Le tradizioni del nostro territorio

Tra gli undici contributi che compongono l’ultimo numero della rivista culturale “Studi Lunigianesi”, dell’Associazione “Manfredo Giuliani” ci sembra significativo segnalare quello di Rolando Paganini “Cotture, cereali e pani antichi della bassa Lunigiana” dedicato alle pratiche quotidiane relative alla trasformazione della materia prima in pane, nel suo significato più ampio.
Chef e cultore delle tradizioni locali, Rolando Paganini incentra il suo saggio in quel comprensorio della Lunigiana segnato dai corsi della Magra e dei suoi affluenti che attraversano i territori di Aulla, Podenzana e, in parte, Licciana.
Se a nord la faceva da padrone l’impiego del testo (prima di terracotta, poi di ghisa) e nella Lunigiana orientale era ben presente l’uso del forno, spesso in comune fra più famiglie, nel territorio oggetto della ricerca spiccava la presenza dei “testelli”, molto simili a quelli ancora oggi prodotti e utilizzati per la cottura dei panigacci e delle focaccette.
Anche se, pure in questa zona, non mancava l’uso del forno, come ricorda l’autore riportando la risposta ad un questionario comunale di Aulla del 1935 relativamente alla comunità di Quercia. Qui le famiglie che all’epoca acquistavano il pane “al pubblico negozio” erano appena diciotto su oltre cento! Le altre lo preparavano in casa cuocendolo nel forno, proprio o “in quello del vicino”.

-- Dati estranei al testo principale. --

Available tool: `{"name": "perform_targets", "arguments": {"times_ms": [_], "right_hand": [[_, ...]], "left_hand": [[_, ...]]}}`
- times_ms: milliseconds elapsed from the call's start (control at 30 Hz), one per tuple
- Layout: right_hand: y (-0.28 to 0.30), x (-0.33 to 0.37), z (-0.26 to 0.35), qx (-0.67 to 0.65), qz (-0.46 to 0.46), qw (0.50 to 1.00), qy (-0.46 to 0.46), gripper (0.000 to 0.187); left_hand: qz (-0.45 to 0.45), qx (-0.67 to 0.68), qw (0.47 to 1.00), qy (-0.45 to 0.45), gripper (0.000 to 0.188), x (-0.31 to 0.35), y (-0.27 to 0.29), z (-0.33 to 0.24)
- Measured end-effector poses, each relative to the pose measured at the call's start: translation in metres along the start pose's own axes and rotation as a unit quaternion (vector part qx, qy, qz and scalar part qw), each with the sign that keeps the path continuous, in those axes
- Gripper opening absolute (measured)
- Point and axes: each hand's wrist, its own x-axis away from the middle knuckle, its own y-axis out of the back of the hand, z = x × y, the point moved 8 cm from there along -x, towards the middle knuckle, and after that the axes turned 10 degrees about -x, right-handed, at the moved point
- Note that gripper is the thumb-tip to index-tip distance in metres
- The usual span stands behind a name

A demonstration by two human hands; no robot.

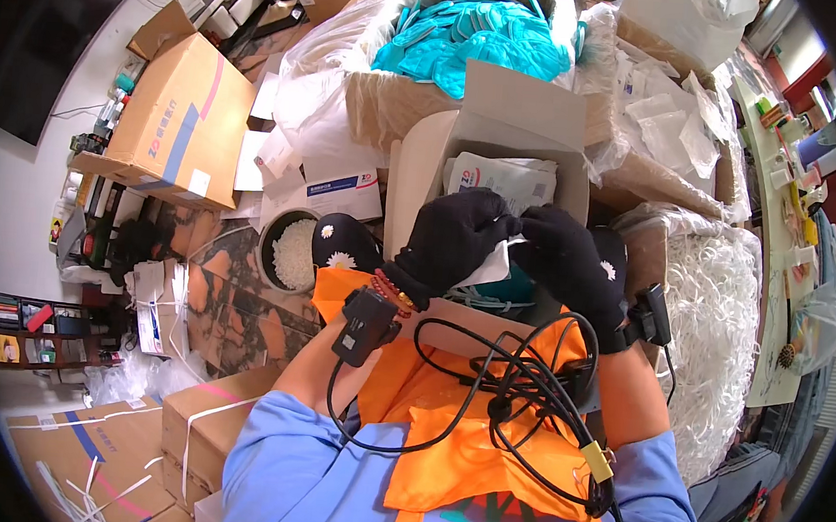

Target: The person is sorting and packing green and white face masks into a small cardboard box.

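Both my hands wear black gloves and meet over a white carton (525, 123) with raised flaps. My left hand (453, 239) and my right hand (573, 267) are closed, their fingertips pinching a small white plastic bag (492, 268) between them. It is partly hidden by the gloves. Just under the hands lies a teal face mask (511, 287) with white straps, mostly covered by the bag and my fingers. White printed packets (501, 180) stand inside the carton beyond my hands.
Ahead, a plastic-lined box holds a heap of teal masks (482, 42). White bags (675, 124) fill a box at the right, above a box of white strands (707, 349). A round pot of white bits (294, 252) stands left. Black cables (525, 395) hang across my lap.
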Motion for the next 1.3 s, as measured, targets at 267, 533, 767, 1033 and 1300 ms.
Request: {"name": "perform_targets", "arguments": {"times_ms": [267, 533, 767, 1033, 1300], "right_hand": [[-0.03, 0.003, 0.0, 0.259, 0.107, 0.956, -0.09, 0.012], [-0.066, 0.021, 0.06, 0.125, 0.206, 0.967, -0.086, 0.021], [-0.057, 0.021, 0.03, 0.121, 0.292, 0.942, -0.111, 0.029], [0.032, -0.013, 0.032, -0.039, -0.116, 0.992, 0.01, 0.029], [0.0, -0.03, -0.041, 0.003, 0.022, 0.989, -0.145, 0.028]], "left_hand": [[-0.004, -0.029, 0.994, 0.107, 0.015, 0.002, -0.031, 0.033], [0.054, -0.413, 0.909, -0.029, 0.022, -0.031, -0.055, 0.074], [0.122, -0.442, 0.889, 0.009, 0.026, -0.071, -0.055, 0.076], [0.131, -0.34, 0.928, -0.083, 0.032, -0.052, -0.032, 0.035], [0.077, -0.137, 0.986, 0.051, 0.04, -0.038, 0.033, 0.022]]}}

Lo chef Rolando Paganini (a destra) con Riccardo Boggi (foto Antonio Pagani)

Ma è indubbio che i protagonisti di questo territorio sono proprio i “testini”, impiegati da secoli; se ne trova menzione in un inventario del 1709, ancora a Quercia, dove si citano i “copelli” che Paganini definisce “piccole piastre o coppi di pietra o di terra cotta” che una volta scaldati sul fuoco si prestano per la cottura degli impasti di farine di varia natura, a seconda del prodotto che si desidera ottenere.
Queste piastre venivano spesso ricavate da una pietra particolare, il “sasso morto”, piuttosto morbida e che poteva essere lavorata agevolmente per conferirgli forma circolare e dimensioni adeguate. Oggi sono praticamente scomparsi e da tempo hanno lasciato il posto ai “testini” in terra cotta, prodotti utilizzando una sapiente miscela di terra argilla e di “sasso morto” polverizzato e setacciato.

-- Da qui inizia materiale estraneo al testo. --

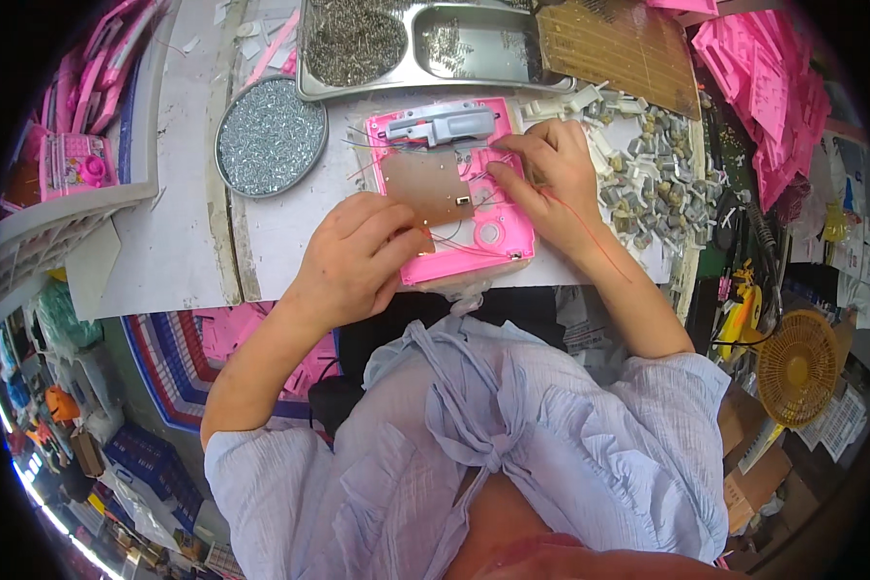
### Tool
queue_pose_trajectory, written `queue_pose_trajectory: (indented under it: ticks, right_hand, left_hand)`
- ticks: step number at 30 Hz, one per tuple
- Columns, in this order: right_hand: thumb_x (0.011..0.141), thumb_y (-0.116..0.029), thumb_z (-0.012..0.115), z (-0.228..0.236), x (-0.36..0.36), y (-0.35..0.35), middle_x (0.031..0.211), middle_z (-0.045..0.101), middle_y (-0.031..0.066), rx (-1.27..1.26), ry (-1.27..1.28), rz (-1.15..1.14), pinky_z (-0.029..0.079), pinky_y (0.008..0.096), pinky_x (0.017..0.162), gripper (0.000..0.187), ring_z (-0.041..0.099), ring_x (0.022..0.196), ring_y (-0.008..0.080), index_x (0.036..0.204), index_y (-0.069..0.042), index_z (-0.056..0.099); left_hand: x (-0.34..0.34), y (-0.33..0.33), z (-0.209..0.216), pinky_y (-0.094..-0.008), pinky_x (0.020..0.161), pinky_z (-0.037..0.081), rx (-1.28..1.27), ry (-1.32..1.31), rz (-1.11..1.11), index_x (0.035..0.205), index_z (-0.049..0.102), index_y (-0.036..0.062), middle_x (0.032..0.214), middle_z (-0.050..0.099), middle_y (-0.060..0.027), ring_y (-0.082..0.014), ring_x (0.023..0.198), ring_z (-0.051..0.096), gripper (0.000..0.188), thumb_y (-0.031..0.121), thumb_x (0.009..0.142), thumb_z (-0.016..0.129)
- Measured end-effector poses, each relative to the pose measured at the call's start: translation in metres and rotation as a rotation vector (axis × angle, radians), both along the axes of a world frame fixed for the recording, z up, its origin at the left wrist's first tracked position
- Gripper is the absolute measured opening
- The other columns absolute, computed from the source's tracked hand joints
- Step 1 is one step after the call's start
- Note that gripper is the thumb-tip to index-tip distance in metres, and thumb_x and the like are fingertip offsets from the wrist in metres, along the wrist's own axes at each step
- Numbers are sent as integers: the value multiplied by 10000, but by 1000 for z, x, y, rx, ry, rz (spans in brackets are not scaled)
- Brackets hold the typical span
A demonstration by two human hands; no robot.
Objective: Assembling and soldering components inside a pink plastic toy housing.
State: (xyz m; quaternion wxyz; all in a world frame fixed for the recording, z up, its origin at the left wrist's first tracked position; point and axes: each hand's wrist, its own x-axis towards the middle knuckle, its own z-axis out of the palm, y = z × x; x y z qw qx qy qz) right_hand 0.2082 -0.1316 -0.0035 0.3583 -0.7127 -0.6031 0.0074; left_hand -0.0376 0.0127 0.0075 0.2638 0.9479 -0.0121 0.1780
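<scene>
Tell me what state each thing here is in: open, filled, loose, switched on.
Pink casing: open, inner side up.
One red wire: trailing over the right forearm.
Round dish: filled with small metal pieces.
Metal tray: left compartment well filled, right one partly.
Pale bin: holding pink parts.
Yellow fan: cannot tell if running.

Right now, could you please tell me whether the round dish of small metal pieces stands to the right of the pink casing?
No, the round dish stands to the left of the pink casing.
</scene>
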Motion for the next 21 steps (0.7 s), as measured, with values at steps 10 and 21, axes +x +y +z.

Una produzione ancora in atto a Podenzana, grazie a Marco Podenzana e al figlio Riccardo: dal loro laboratorio escono non solo quelli per la cottura dei panigacci, ma anche per prodotti tipici al di fuori dei nostri confini provinciali.

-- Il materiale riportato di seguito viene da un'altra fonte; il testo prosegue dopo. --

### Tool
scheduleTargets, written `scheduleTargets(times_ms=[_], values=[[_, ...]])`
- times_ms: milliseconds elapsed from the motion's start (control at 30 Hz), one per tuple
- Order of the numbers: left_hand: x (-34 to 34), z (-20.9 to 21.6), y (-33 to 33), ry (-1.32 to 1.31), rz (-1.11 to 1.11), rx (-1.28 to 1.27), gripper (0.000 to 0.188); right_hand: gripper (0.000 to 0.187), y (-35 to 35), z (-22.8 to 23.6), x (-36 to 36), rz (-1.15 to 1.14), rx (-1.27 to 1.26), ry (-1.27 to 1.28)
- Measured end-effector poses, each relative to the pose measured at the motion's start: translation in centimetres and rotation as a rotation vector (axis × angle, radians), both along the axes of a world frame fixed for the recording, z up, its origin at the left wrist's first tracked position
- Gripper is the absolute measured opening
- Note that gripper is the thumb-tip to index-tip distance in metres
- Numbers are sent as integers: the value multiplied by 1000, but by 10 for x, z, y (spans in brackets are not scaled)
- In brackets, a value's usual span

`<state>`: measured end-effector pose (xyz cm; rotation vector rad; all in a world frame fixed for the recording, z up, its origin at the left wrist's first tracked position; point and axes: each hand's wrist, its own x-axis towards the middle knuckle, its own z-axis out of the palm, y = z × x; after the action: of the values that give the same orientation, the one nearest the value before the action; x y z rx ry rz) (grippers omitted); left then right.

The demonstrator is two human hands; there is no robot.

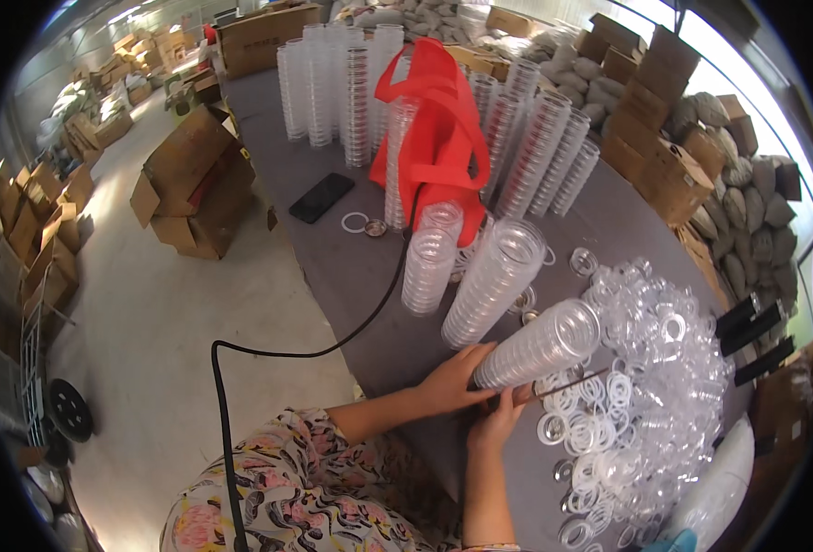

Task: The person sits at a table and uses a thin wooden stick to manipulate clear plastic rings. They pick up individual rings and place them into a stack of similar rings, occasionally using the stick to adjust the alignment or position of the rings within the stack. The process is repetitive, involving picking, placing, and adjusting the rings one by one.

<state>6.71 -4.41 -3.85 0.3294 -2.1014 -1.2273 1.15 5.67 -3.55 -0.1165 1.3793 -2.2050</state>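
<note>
A tilted stack of clear round plastic pieces (540,345) stands at the near part of the grey table. My left hand (452,382) is closed around its lower end, some fingers hidden behind it. Just to the right, my right hand (498,419) pinches a thin dark stick-like tool (572,383) that points right over loose rings. Those white and clear rings (595,428) spread beside a big heap of clear plastic pieces (668,368). Two shorter clear stacks (494,281) (429,271) rise just beyond my hands.
A red fabric bag (434,138) sits among tall clear stacks (356,106) on the grey table (333,258). A black phone (322,198) lies at the left edge. A black cable (287,353) crosses the table edge. A blue-gloved hand (678,543) shows at the bottom right.
</note>
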Motion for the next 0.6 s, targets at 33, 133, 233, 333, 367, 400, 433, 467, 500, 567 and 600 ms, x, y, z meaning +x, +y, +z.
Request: scheduleTargets(times_ms=[33,133,233,333,367,400,433,467,500,567,600], values=[[11,6,3,16,51,-28,72,60,-1,-2,1,-4,-20,5],[36,0,-2,82,369,-133,76,60,-11,1,1,-25,-34,-7],[47,-11,-19,101,601,-157,97,59,-21,3,-2,-27,-42,-12],[47,-11,-41,9,650,-151,113,58,-32,8,-7,-7,-53,-8],[45,-18,-48,-33,630,-142,119,58,-35,9,-9,2,-56,-8],[42,-22,-54,-71,609,-134,125,58,-38,10,-10,0,-52,-19],[41,-24,-57,-80,593,-125,127,57,-42,10,-11,-2,-47,-32],[39,-26,-60,-90,578,-117,129,57,-45,11,-12,-3,-43,-44],[37,-27,-62,-102,559,-106,132,56,-48,11,-13,-6,-44,-43],[32,-26,-63,-129,577,-106,133,54,-53,12,-15,-12,-48,-42],[30,-26,-63,-143,583,-106,134,54,-55,10,-17,-3,-53,-30]])
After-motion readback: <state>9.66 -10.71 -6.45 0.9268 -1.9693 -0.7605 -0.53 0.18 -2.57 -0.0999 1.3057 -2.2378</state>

I prodotti per i quali la cottura nel “testino” è indispensabile sono dunque i paginacci e le focaccette; Paganini, che di queste ultime porta avanti la tradizione soprattutto nel borgo di Quercia con una sagra di grande successo, ricorda come negli anni “la focaccetta ha subito diverse variazioni, non nel metodo di cottura” rimasto invariato nel tempo, bensì negli impasti che “hanno seguito le varie evoluzioni storiche ed economiche”.
Se oggi la materia prima è il granoturco, prima di esso erano “sicuramente fatte di frumento mescolato con farine di cereali più poveri come segale, panìco, spelta, farro, saggina o sorgo e anche mescolate a farina di castagne, poi lievitate per renderle più digeribili”.
E oggi? “Ci sono diversi modi di fare le focaccette – spiega – è necessario un impasto di farina di granoturco con l’aggiunta di una piccolissima quantità di farina bianca, sale e acqua tiepida. Si mescola il tutto e si formano delle palline che devono essere schiacciate leggermente prima della cottura”.
Per focaccette diverse si usa anche un impasto lievitato di farina di grano con l’aggiunta di poco granoturco. Ma la cottura non cambia ed è invariata da secoli e prevede sempre l’uso dei testini preriscaldati sulla fiamma delle fascine di legna.